The final chapter in a five-part series exploring the promise and pitfalls of sequencing children’s genomes

Whole-genome sequencing (WGS) is already relatively inexpensive — labs can analyze a person’s entire genetic code for under $10,000 — and the cost is dropping fast. But for some patients, this initial DNA report is the beginning, not the end, of their medical odyssey. And whether those journeys will increase the nation’s health costs isn’t clear.

In an ideal scenario, genetic analysis could save money by catching diseases early, offering targeted treatments and underscoring the most effective preventive measures. In the worst case, it could deluge an already swamped health care system, as patients with ambiguous results begin to seek frequent screenings — and potentially unnecessary procedures — for diseases they might never develop. Princeton health care economist Uwe Reinhardt sees a future that skews toward the latter: “If someone held a gun to my head, I would have to say it will cost a lot more and it will create an enormous amount of anxiety. A certain amount of ignorance is really bliss.”
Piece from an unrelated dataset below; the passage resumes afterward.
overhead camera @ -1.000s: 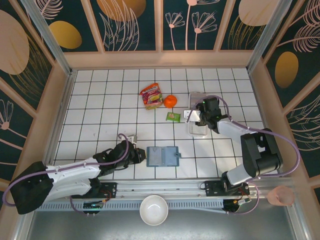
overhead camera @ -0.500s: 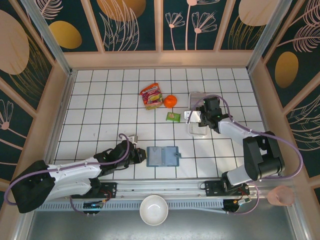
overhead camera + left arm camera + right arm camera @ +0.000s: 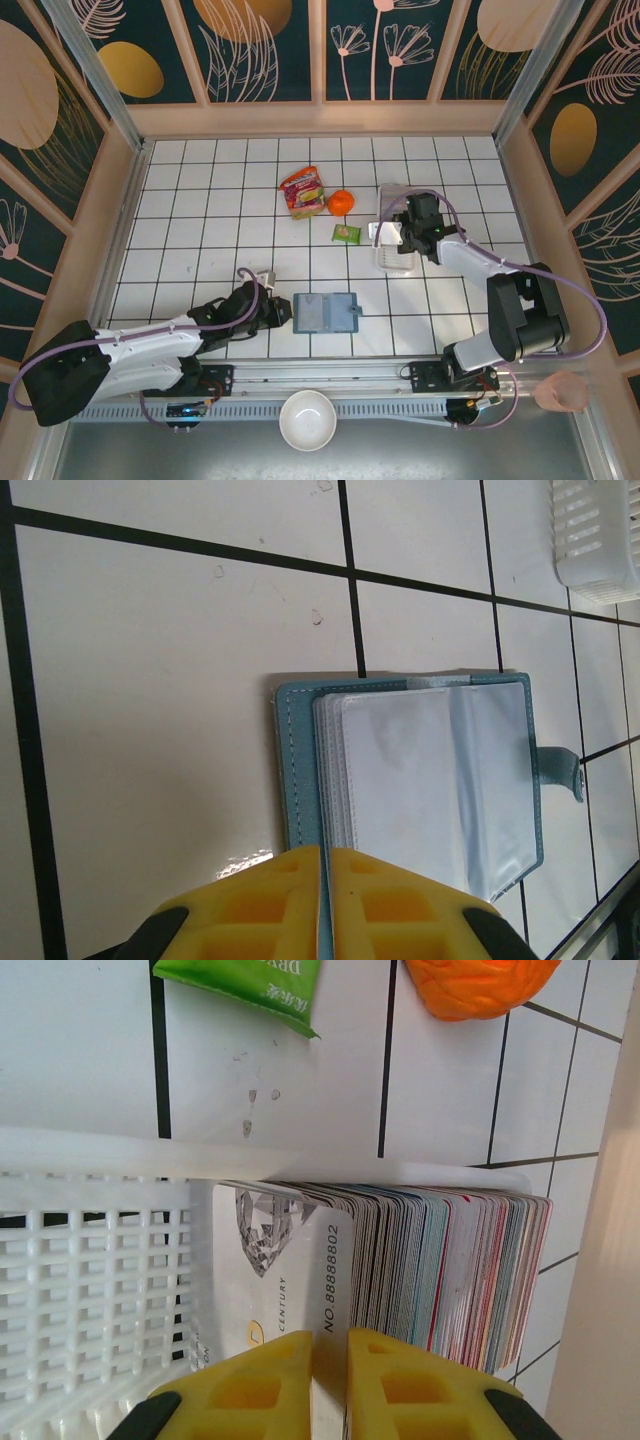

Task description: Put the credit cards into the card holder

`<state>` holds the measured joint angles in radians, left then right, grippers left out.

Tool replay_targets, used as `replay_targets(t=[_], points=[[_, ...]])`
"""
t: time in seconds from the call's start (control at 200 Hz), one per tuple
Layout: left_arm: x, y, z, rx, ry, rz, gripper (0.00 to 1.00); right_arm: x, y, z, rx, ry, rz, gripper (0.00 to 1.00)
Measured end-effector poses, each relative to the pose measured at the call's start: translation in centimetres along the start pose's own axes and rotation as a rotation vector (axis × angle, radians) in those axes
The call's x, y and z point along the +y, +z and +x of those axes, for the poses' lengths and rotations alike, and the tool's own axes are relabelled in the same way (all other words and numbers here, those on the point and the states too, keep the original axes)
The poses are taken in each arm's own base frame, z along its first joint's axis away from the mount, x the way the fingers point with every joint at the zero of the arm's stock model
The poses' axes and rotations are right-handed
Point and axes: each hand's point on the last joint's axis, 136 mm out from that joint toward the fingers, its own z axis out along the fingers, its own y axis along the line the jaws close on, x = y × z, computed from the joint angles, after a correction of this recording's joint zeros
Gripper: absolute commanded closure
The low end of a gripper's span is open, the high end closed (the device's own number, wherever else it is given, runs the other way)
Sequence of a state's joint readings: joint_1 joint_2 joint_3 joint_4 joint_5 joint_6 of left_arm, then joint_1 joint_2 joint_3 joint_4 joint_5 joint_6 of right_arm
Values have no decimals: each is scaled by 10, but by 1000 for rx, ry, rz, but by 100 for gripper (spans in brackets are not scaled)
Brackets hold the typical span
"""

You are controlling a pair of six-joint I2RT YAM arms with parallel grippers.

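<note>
Over the tray (image 3: 90, 1290), right claw (image 3: 330, 1345) newly clamped on white card (image 3: 290, 1260), left claw (image 3: 322, 858) still pinching card holder (image 3: 420, 780).

The small, flat, dark teal folding card holder (image 3: 325, 313) lies open on the white tiled surface (image 3: 200, 200). It sits well apart from the white slatted plastic basket (image 3: 398, 262), nearer the arms' bases and to the basket's left. Its stitched teal cover frames a sheaf of clear plastic sleeves over a paler blue-grey inside. A short closure tab sticks out from the edge on the basket's side, and the opposite edge is pinched in the left tool (image 3: 322, 905).

The thin plastic credit cards (image 3: 450, 1260) stand on edge inside the basket, packed face to face with many-coloured rims. The white front card (image 3: 295, 1270) shows a grey diamond picture, "CENTURY" and "NO.88888802". It leans off the stack, its edge between the fingers of the right tool (image 3: 330, 1385).
</note>
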<state>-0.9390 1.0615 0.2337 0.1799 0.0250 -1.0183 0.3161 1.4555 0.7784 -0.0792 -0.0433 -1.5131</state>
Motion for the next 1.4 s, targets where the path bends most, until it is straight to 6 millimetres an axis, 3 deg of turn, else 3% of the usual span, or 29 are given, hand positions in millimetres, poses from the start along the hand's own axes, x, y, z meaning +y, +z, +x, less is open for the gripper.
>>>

More than half of the 1,254 doctors surveyed this year by UnitedHealthcare said they think new genetic tests will increase overall health care spending; just 1 in 5 think the tests will lower costs. One of the country’s largest insurers, UnitedHealthcare estimates the U.S. spent more than $5 billion on genetic testing in 2010. By 2021, the company says, total spending on genetic testing could rise to $25 billion, a figure based in part on its prediction that WGS will become widely available soon.

For now, scanning a patient’s entire genome is cutting-edge technology, and health insurers rarely cover it. The reason, industry officials say, isn’t the cost; they note that insurers already cover hundreds of expensive tests targeting specific genes. Rather, the insurers say they’re cautious because the technology is new and unproved; they also share the CDC’s concern that geneticists don’t yet know how to interpret all the results.

Slight differences, or variants, in people’s genetic code are what make us unique. Some of these differences are known to increase the risk of disease; others don’t seem to matter. “Everyone has in the neighborhood of 3 million variants,” says Dr. Joanne Armstrong, senior medical director of Aetna. “Of those variants, there’s a significant chunk where we’re not sure what they mean. So it’s kind of noise vs. signal.”

Consider full-body MRIs, for example, which have been shown to generate false positives that lead to unnecessary tests. The same would be true if sequencing is used indiscriminately, says Dr. Jim Evans, a professor of genetics and medicine at the University of North Carolina at Chapel Hill and the editor-in-chief of Genetics in Medicine. “Ninety-eight percent of us have very boring genomes,” he says. “Most diseases have a genetic component, but your genomic information provides precious little in the way of tangible guidance for you to live a healthy life. You don’t need to sequence someone’s genome to tell them they should be exercising and eating right.”

(MORE: A photo tour inside a genetic-testing lab)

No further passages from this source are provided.